Figure 18. [Continuation of Figure 17.

I will stop here. I leave the conclusion to the allied armies, already in sight of victory.

NOTE.—General Stenger's order of the day, mentioned on page [Transcriber's Note: blank in original], was communicated orally by various officers in various units of the brigade. Consequently, the form in which we have received it may possibly be incomplete or altered. In face of any doubt, the French Government has ordered an inquiry to be made into the prisoners' camps. Not one of the prisoners to whom our magistrates presented the order of the day in the above-mentioned form found a word to alter. They one and all declared that this was the order of the day which had been orally given in the ranks, repeated from man to man; many added the names of the officers who had communicated the order to them; some related in what a vile way it had been carried out under their eyes.
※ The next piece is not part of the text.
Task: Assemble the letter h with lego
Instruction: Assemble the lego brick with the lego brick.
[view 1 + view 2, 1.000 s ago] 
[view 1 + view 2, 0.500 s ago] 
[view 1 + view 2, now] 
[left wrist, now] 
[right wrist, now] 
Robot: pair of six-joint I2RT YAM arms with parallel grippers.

All the evidence of these German soldiers was collected in a legal manner, under the sanction of an oath, and it is after reading their depositions that I wrote the order of the day.

The text of all this evidence was transmitted to all the French Embassies and Legations in foreign countries on the 24th of October, 1914. Every neutral wishing to clear his conscience is at liberty to obtain it from the representatives of the French Republic, who will certainly respond willingly.